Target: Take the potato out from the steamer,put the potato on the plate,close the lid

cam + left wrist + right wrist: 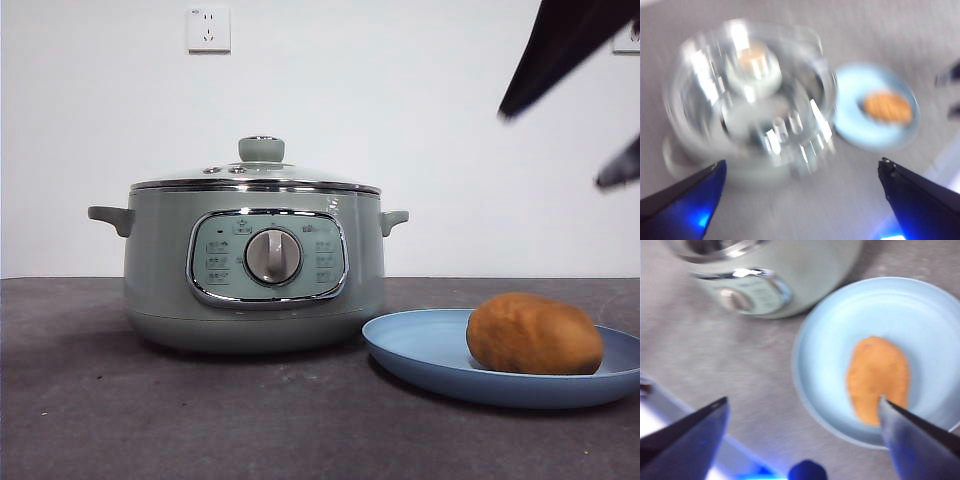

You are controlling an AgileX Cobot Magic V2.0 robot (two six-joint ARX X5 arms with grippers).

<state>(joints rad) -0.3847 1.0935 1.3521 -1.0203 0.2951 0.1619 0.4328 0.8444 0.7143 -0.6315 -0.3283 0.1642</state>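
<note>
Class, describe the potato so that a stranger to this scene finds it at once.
Start at the big sage-green steamer on the dark table. Beside it lies a shallow blue plate; the potato rests on it, the only orange-brown, oval, lumpy thing among smooth green, chrome and blue.

Front view sits low at table height, looking level at the steamer and the plate; both wrist views look down from above, sharing them; the left's is blurred
</note>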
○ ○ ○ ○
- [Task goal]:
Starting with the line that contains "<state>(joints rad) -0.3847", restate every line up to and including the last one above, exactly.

- [Task output]:
<state>(joints rad) -0.3847 1.0935 1.3521 -1.0203 0.2951 0.1619 0.4328 0.8444 0.7143 -0.6315 -0.3283 0.1642</state>
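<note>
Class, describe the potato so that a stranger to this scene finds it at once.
Start at the big sage-green steamer on the dark table. Beside it lies a shallow blue plate; the potato rests on it, the only orange-brown, oval, lumpy thing among smooth green, chrome and blue.

Front view sits low at table height, looking level at the steamer and the plate; both wrist views look down from above, sharing them; the left's is blurred
</note>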

The exercise is complete with this answer.